◆ How to complete this task: Write back every record verbatim.

◆ Data entries:
*****
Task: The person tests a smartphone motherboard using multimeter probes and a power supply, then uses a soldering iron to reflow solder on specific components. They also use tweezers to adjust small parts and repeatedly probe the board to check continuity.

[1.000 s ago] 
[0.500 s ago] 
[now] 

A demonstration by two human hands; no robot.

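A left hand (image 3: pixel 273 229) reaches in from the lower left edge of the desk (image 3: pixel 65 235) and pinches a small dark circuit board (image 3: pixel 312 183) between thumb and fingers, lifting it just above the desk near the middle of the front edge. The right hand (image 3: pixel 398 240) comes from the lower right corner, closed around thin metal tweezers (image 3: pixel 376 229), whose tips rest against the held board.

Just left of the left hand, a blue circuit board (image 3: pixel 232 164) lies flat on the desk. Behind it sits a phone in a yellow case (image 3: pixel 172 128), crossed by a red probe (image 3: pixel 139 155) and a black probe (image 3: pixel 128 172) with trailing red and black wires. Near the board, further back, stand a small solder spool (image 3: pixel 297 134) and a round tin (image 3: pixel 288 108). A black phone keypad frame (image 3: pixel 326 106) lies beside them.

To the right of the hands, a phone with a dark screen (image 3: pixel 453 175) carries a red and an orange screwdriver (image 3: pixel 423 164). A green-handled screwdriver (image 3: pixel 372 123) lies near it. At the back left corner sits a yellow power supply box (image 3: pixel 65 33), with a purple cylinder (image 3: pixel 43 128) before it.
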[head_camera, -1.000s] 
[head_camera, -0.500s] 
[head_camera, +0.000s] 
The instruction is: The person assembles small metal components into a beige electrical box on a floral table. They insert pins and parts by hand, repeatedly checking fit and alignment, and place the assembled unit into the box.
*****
◆ Result of the task:
Task: The person tests a smartphone motherboard using multimeter probes and a power supply, then uses a soldering iron to reflow solder on specific components. They also use tweezers to adjust small parts and repeatedly probe the board to check continuity.

[1.000 s ago] 
[0.500 s ago] 
[now] 

A demonstration by two human hands; no robot.

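A left hand (image 3: pixel 273 229) reaches in from the lower left edge of the desk (image 3: pixel 65 235) and pinches a small dark circuit board (image 3: pixel 312 183) between thumb and fingers, lifting it just above the desk near the middle of the front edge. The right hand (image 3: pixel 398 240) comes from the lower right corner, closed around thin metal tweezers (image 3: pixel 376 229), whose tips rest against the held board.

Just left of the left hand, a blue circuit board (image 3: pixel 232 164) lies flat on the desk. Behind it sits a phone in a yellow case (image 3: pixel 172 128), crossed by a red probe (image 3: pixel 139 155) and a black probe (image 3: pixel 128 172) with trailing red and black wires. Near the board, further back, stand a small solder spool (image 3: pixel 297 134) and a round tin (image 3: pixel 288 108). A black phone keypad frame (image 3: pixel 326 106) lies beside them.

To the right of the hands, a phone with a dark screen (image 3: pixel 453 175) carries a red and an orange screwdriver (image 3: pixel 423 164). A green-handled screwdriver (image 3: pixel 372 123) lies near it. At the back left corner sits a yellow power supply box (image 3: pixel 65 33), with a purple cylinder (image 3: pixel 43 128) before it.
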[head_camera, -1.000s] 
[head_camera, -0.500s] 
[head_camera, +0.000s] 
The instruction is: The person assembles small metal components into a beige electrical box on a floral table. They insert pins and parts by hand, repeatedly checking fit and alignment, and place the assembled unit into the box.

Above is the complete output.